Pourtant, quand j’ai déménagé à Paris en janvier, quelque chose avait changé.
Alors que ma famille et mes amis s’inquiétaient pour ma sécurité physique en tant que juif en France, je me suis lancé dans l’aménagement de mon appartement parisien. Mais à ce moment-là, les pays et les organisations internationales avaient commencé à adopter une définition officielle de l’antisémitisme, comme si c’était quelque chose dont tout le monde avait réellement besoin. J’aurais pensé que tuer un juif, tirer sur une synagogue ou battre un gars dans une kippa allait de soi.
Et le mois dernier, la violence et les meurtres en Israël et à Gaza ont encore une fois ébranlé le monde. Avec cela sont venues des manifestations pro-palestiniennes à Paris et ailleurs.
Ce n’est pas nouveau en soi, mais cette fois, il était évident que l’une des choses qui avait changé était que les Français, ainsi que d’autres dans le monde, se sentaient à l’aise d’exprimer des sentiments anti-juifs en public. De plus, beaucoup ont exprimé leur désir de voir des Juifs tués pour des crimes collectifs imaginaires… à nouveau.
Que vous pensiez ou non que l’antijudaïsme et l’antisionisme sont identiques n’a pas d’importance. En pratique, lorsque des foules manifestent contre Israël, lorsqu’Israël est vilipendé, lorsqu’Israël devient un mandataire pour chaque morceau de vitriol que les peuples du monde peuvent cracher contre chaque méfait sociétal ou gouvernemental, les Juifs, peu importe d’où ils viennent, sont attaqués.

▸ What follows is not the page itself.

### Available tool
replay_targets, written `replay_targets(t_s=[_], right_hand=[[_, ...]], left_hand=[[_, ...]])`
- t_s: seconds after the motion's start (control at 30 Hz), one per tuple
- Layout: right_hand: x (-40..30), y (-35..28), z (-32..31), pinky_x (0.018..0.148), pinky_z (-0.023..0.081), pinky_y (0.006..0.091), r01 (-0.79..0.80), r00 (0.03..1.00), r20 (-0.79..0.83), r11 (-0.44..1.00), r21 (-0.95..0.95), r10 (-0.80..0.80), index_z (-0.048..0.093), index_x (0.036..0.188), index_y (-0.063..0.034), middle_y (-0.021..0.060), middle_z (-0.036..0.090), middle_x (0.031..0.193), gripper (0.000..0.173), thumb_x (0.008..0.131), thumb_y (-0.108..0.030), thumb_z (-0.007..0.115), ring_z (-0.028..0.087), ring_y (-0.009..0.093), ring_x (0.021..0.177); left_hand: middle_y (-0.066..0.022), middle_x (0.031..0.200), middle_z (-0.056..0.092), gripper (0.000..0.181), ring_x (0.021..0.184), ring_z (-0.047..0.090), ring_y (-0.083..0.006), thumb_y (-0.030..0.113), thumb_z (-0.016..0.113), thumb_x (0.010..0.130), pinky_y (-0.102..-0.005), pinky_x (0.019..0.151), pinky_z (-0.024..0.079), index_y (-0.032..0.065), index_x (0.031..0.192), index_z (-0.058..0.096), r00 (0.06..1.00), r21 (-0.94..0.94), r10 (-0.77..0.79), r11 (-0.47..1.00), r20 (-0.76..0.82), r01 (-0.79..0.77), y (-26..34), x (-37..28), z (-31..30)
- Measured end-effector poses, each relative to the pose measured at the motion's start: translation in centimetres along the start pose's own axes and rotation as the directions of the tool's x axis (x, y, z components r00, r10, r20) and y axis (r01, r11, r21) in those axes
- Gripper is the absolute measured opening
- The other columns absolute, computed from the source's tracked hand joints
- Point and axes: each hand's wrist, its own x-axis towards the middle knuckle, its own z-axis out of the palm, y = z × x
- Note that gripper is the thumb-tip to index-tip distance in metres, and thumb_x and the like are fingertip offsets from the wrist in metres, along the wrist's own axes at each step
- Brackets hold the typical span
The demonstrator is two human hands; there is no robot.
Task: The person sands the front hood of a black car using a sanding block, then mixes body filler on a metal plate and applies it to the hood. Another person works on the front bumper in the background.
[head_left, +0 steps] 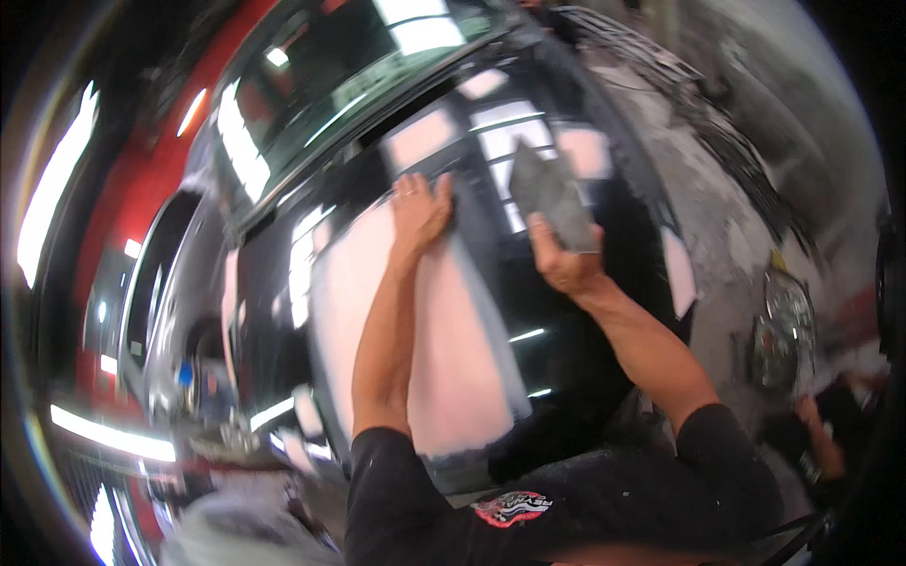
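Note:
A glossy black car hood [573, 347] lies before me, with several patches of pale pink filler on it. My left hand [422, 206] rests flat, fingers extended, at the upper edge of the largest filler patch [460, 382], which has a dull grey border. To its right, my right hand [570, 262] grips a grey sheet [555, 191], likely sandpaper, by its lower end. The sheet is partly folded at its far end and is held over the hood, where window reflections show. Whether it touches the hood, I cannot tell.
The car's windshield [340, 78] lies beyond the hood. At right, loose headlights [778, 325] lie on the grey floor. Another person's arm [824, 439] shows at lower right. Another vehicle [177, 283] stands at left.

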Motion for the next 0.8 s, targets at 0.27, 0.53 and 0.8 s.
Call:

Maintenant que le confinement COVID a été levé et que la vie à Paris revient à un semblant de normalité, je me résigne à l’idée que je devrais garder la tête baissée et être moins ouverte sur le fait d’être juif. Je ne porterai plus de bijoux symboliques juifs en public. J’y réfléchirai à deux fois avant d’aller à un événement juif ou d’aller à la synagogue.
Et ma ville natale, New York ? Les attaques anti-juives y sont également devenues routinières. New York !
Je ne sais pas quoi croire, à qui faire confiance où je serai (relativement) en sécurité. Mais maintenant, je sais émotionnellement ce que j’avais toujours su intellectuellement : l’ère post-Seconde Guerre mondiale dans laquelle j’ai grandi était vraiment une anomalie dans le continuum de l’histoire juive.
Et pour la première fois de ma vie, j’ai peur.
Cet article a été initialement publié sur Kveller –
Toni Kamins est une écrivaine à New York. Son travail a été publié dans des publications telles que le New York Times, le NY Daily News, City Limits, le Los Angeles Times, le Forward, le Jerusalem Post et Haaretz. Elle est l’auteur du Guide juif complet de France, du Guide juif complet de Grande-Bretagne et d’Irlande et du prochain site Web, le Guide juif de France.